— ASSIGNMENT —
Return exactly the lines below, starting with the one that has "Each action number" and going on through the one that has "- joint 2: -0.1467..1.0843".

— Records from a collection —

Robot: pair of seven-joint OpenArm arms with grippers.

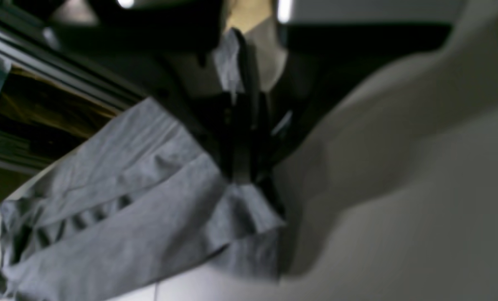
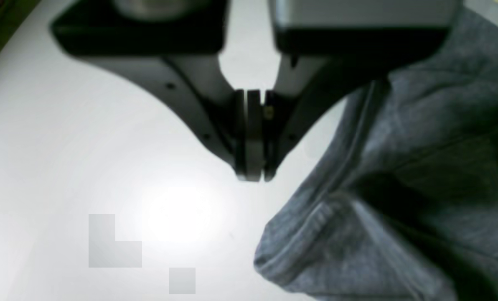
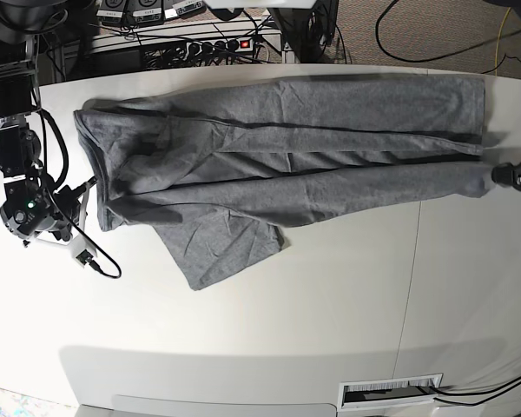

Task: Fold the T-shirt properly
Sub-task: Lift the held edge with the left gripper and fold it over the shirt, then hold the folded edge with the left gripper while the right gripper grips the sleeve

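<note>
1. I have the T-shirt [image 3: 278,152] spread lengthwise across the far half of the white surface [image 3: 269,321]. Its long edges are already turned in, and one sleeve [image 3: 221,248] sticks out toward the near side.

2. My left fingers [image 1: 242,167] are closed on the hem corner of the shirt. The left wrist view shows fabric bunched at the tips and fanning away from them. I judge this grip is there to keep the cloth taut or to lift that end over.

3. My right fingers [image 2: 253,167] are pressed together on nothing. The right wrist view shows them over bare surface with the ribbed collar edge [image 2: 299,234] just beside them, not touching.

4. The base view gives the overall layout, but the left arm is barely visible at the frame edge [image 3: 512,174], so I could not read that grip from there. The right arm [image 3: 35,208] sits just beside the collar end.

5. The sleeve sticking out is absent from both wrist views.

6. My judgement: the next step calls for the right fingers to open and take the collar end.
</note>
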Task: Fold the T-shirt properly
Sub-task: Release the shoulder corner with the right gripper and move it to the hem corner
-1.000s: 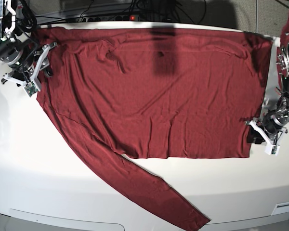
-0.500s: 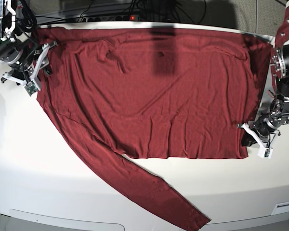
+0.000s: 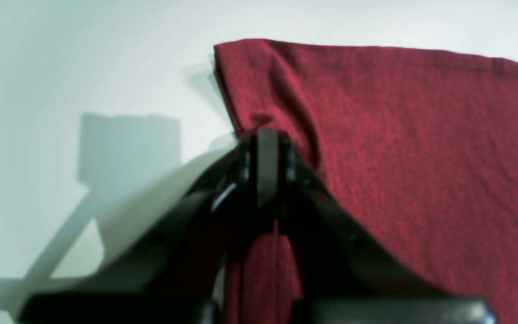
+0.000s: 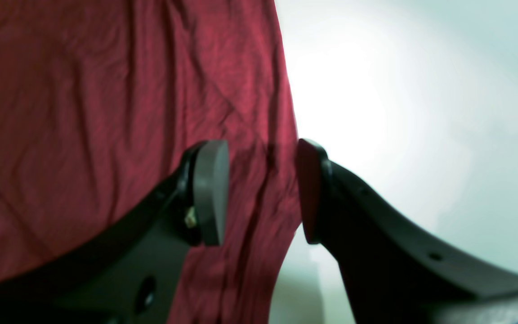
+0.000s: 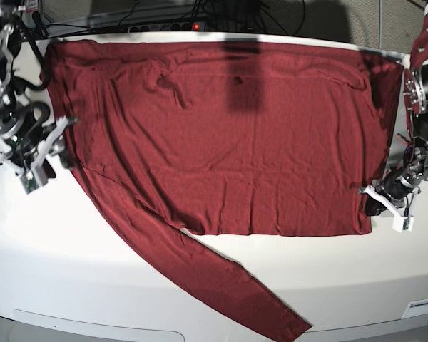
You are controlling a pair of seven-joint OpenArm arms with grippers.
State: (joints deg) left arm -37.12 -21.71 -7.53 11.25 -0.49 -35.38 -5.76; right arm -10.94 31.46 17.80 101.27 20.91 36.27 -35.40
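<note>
The T-shirt (image 5: 221,135) lies flat across the table (image 5: 93,278), long axis left-right, one sleeve trailing toward lower right. Left gripper (image 3: 265,148) pinches its corner; right gripper (image 4: 261,191) straddles its edge, jaws apart.

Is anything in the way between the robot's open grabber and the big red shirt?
No, nothing visible. The right gripper has its jaws open right at the edge of the plain dark red long-sleeved T-shirt, on the white table.

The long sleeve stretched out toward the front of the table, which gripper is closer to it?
Right. The right gripper sits beside the T-shirt's edge just above where the sleeve starts; the left gripper is across the shirt, at the hem corner.
</note>
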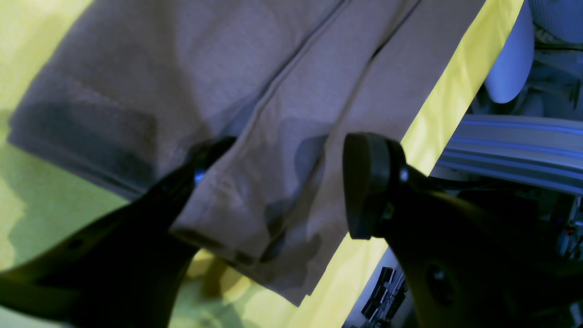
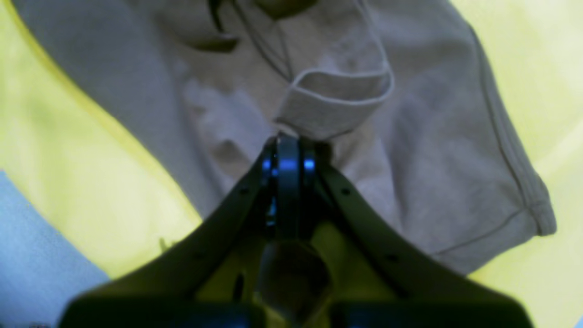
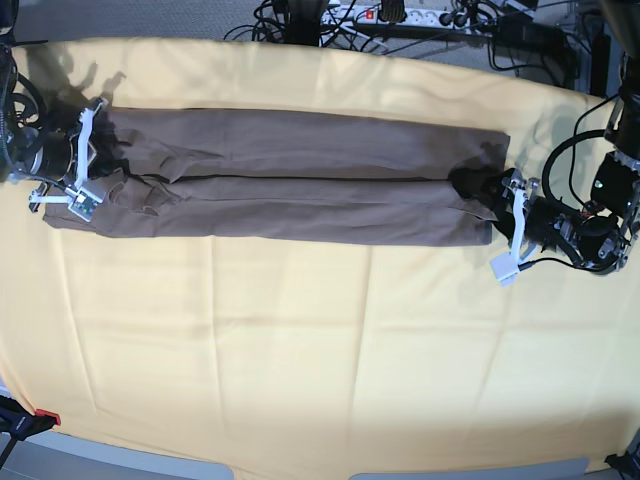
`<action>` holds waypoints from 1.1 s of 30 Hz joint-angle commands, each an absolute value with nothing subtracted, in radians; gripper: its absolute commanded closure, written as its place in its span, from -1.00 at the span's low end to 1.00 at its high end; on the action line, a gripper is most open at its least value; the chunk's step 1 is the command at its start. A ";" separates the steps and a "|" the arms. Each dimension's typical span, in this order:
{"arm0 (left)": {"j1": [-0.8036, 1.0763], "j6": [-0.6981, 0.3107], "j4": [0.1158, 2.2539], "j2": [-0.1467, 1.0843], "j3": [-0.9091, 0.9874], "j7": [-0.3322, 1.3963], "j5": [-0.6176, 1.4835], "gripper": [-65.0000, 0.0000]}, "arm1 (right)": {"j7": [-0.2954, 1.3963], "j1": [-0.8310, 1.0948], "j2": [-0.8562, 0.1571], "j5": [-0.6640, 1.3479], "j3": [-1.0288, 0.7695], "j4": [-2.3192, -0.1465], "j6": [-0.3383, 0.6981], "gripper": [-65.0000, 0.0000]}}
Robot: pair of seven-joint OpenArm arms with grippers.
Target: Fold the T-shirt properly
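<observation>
Lying flat on the yellow cloth (image 3: pixel 300 340) that covers the surface, the T-shirt (image 3: pixel 300 185) is a long narrow band, both long sides turned in so the edges meet along a centre seam line.

Left gripper (image 1: pixel 282 182): jaws wide apart, straddling one short end of the T-shirt. One finger sits against the folded layer by the centre line; the other, with the round black pad (image 1: pixel 364 182), is out past the T-shirt's edge over the yellow cloth. Nothing is clamped. In the base view this gripper (image 3: pixel 505 225) sits at the T-shirt's right end.

Right gripper (image 2: pixel 287 157): jaws pressed together, tips at a bunched fold of T-shirt fabric just below a small raised loop of hem. Looks pinched on the cloth, though the contact point itself is hidden behind the tips. In the base view it (image 3: pixel 85 165) is at the T-shirt's left end, where the fabric is rumpled.

Cables and a power strip (image 3: pixel 400 15) lie beyond the yellow cloth's far edge.
</observation>
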State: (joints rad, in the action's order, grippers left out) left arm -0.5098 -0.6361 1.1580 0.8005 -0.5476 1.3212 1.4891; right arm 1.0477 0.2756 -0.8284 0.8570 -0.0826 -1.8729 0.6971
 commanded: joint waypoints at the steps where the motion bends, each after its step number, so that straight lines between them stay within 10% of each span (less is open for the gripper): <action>1: -0.525 -0.636 1.164 0.817 -0.540 1.339 1.484 -0.17 | 1.043 0.272 -0.851 0.863 -0.094 -1.885 0.698 1.00; 19: -0.558 -0.635 1.164 0.817 -0.345 1.339 1.484 -0.17 | 1.119 0.275 -0.845 0.776 -0.092 -1.836 0.698 1.00; 25: -0.558 -0.635 1.164 0.817 -0.141 1.339 1.484 -0.17 | 1.183 0.271 -0.849 0.780 -0.093 -1.813 0.698 0.17; 33: -0.557 -0.635 1.164 0.853 0.065 1.336 1.484 -0.17 | 1.303 0.269 -0.884 0.974 -0.157 -1.952 0.698 0.12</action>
State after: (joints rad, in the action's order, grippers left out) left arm -0.5293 -0.6323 1.1545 0.8265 0.0532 1.3495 1.4658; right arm 1.3060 0.2806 -0.8562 0.9752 -0.1425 -1.9411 0.6971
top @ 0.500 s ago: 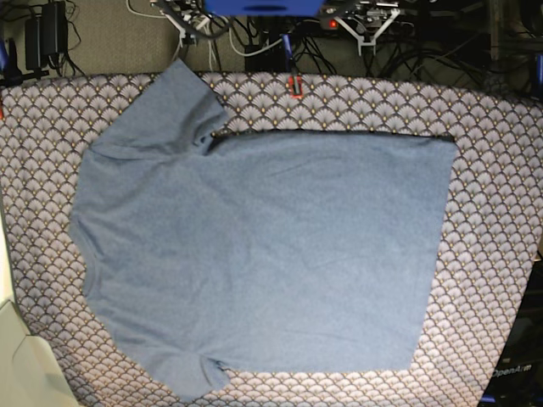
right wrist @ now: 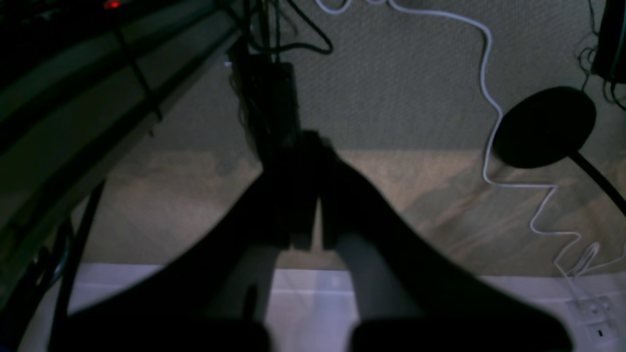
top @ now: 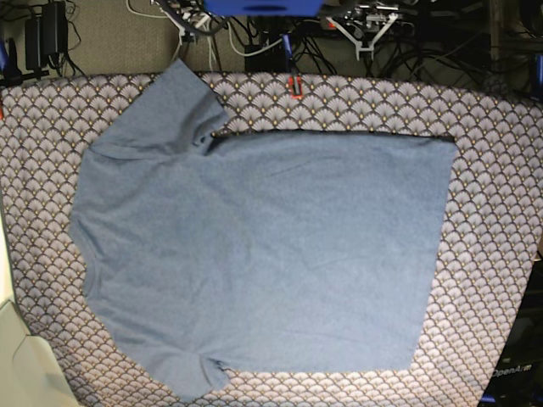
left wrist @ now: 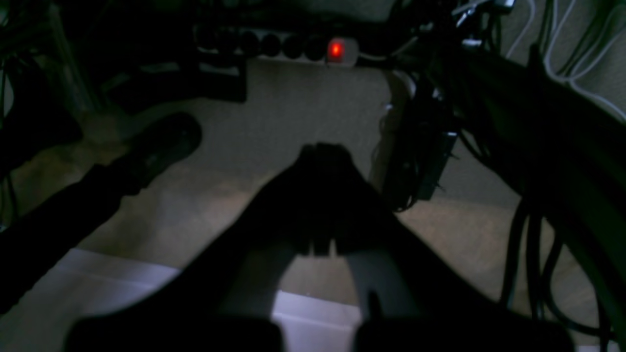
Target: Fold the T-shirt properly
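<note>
The slate-blue T-shirt (top: 263,254) lies spread flat on the scallop-patterned tablecloth (top: 501,220), plain side up, neck toward the left, one sleeve at the upper left (top: 174,106) and one at the lower left (top: 182,373). Both arms are drawn back beyond the table's far edge, away from the shirt. In the left wrist view my left gripper (left wrist: 320,151) is shut with nothing in it, hanging over the floor. My right gripper (right wrist: 308,142) is likewise shut and empty in the right wrist view.
Cables and arm bases (top: 263,17) crowd the floor behind the table's far edge. A power strip with a red light (left wrist: 335,50) lies on the carpet. A black round stand foot (right wrist: 543,124) and a white cable (right wrist: 489,98) sit near the right gripper.
The shirt has not moved. At the top edge the arm parts have shifted slightly; nothing else differs.
</note>
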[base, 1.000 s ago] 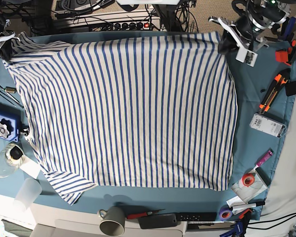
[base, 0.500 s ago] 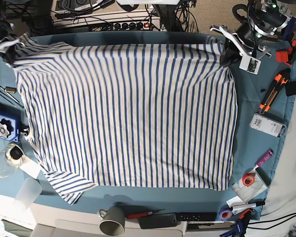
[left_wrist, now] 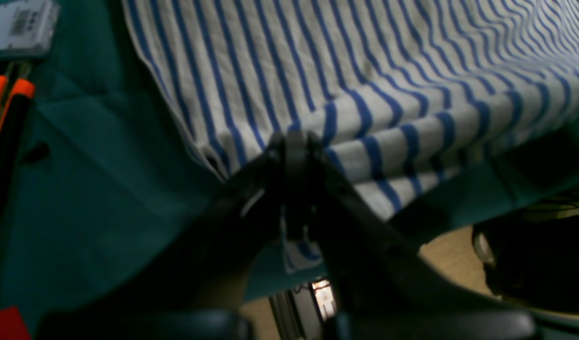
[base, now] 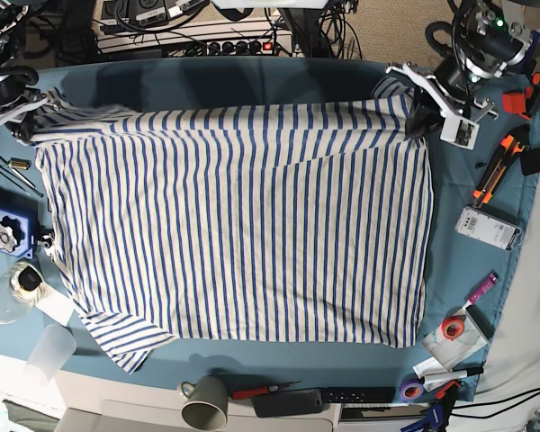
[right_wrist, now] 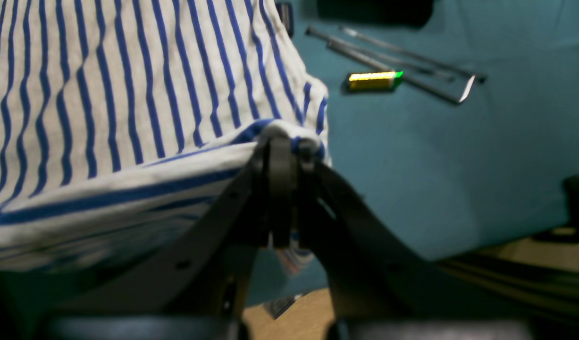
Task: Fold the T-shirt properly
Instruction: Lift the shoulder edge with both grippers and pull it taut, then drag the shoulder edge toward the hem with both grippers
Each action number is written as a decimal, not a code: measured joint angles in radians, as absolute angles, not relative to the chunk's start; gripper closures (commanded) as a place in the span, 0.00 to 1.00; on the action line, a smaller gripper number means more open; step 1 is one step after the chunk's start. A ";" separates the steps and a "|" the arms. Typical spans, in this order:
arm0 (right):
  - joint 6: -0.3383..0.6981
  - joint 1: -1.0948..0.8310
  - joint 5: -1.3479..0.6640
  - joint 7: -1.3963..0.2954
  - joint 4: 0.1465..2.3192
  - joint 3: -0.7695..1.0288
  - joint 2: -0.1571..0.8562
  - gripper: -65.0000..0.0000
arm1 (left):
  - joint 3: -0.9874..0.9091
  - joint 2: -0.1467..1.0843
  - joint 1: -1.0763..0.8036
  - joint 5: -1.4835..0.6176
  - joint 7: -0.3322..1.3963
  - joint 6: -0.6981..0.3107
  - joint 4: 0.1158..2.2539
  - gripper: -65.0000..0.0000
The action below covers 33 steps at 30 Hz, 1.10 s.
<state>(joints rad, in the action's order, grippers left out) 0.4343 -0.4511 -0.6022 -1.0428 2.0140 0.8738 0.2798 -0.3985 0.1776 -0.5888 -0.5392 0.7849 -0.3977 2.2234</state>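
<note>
The T-shirt [base: 234,234] lies spread over the teal cloth [base: 459,180] that covers the desk, its striped body filling most of the surface and one sleeve [base: 126,337] reaching toward the near left corner. Its far edge is raised off the desk at both ends: the left gripper [base: 423,112], at the far right of the scene, has its jaws closed tight on the far right corner of the fabric, and the right gripper [base: 27,117], at the far left, has its jaws pinched shut on the far left corner. Both wrist views show a small bunch of striped cloth caught between the closed tips, with the fabric running taut away from each grip. Holding the two far corners at once keeps the edge straight and level, which appears intended to let the far half be carried over the near half in one even fold. The lower hem stays flat on the desk, likely serving as an anchor. Loose tools, among them an orange-handled cutter [base: 495,166] and a grey mug [base: 205,402], lie around the margins, clear of the shirt.
</note>
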 measured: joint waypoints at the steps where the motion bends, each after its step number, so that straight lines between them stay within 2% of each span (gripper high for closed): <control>1: 0.435 -0.451 -0.602 -1.041 2.014 0.874 0.294 1.00 | -0.398 0.178 -0.581 -0.540 0.784 -0.398 2.220 1.00; 8: 0.416 -0.392 -0.568 -1.008 1.993 0.871 0.334 1.00 | -0.395 0.177 -0.543 -0.540 0.757 -0.401 2.218 1.00; 22: 0.412 -0.220 -0.557 -1.019 1.728 0.836 0.364 1.00 | -0.399 0.178 -0.421 -0.500 0.740 -0.392 2.125 1.00; 31: 0.415 -0.216 -0.524 -1.020 1.728 0.748 0.373 1.00 | -0.398 0.177 -0.498 -0.595 0.863 -0.393 2.172 1.00; 33: 0.415 -0.213 -0.523 -1.020 1.728 0.748 0.373 1.00 | -0.398 0.177 -0.530 -0.603 0.861 -0.392 2.178 0.79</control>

— ANSWER AREA —
Each action number is written as a decimal, not a code: measured joint angles in radians, as absolute angles, not relative to the chunk's start; gripper closures (commanded) as a place in the span, 0.00 to 1.00; on the action line, a smaller gripper number means more open; step 1 is one step after the chunk's start. A ";" separates the steps and a "|" the arms. Typical spans, in this order:
arm0 (right):
  - joint 6: -0.3383..0.6981
  - joint 1: -1.0948..0.8310
  - joint 5: -1.3479..0.6640
  - joint 7: -1.3963..0.2954
  - joint 4: 0.1465..2.3192
  - joint 3: -0.7695..1.0288
  - joint 2: -0.1571..0.8562
  - gripper: -65.0000..0.0000
arm1 (left):
  - joint 3: -0.9874..0.9091
  - joint 2: -0.1467..1.0843

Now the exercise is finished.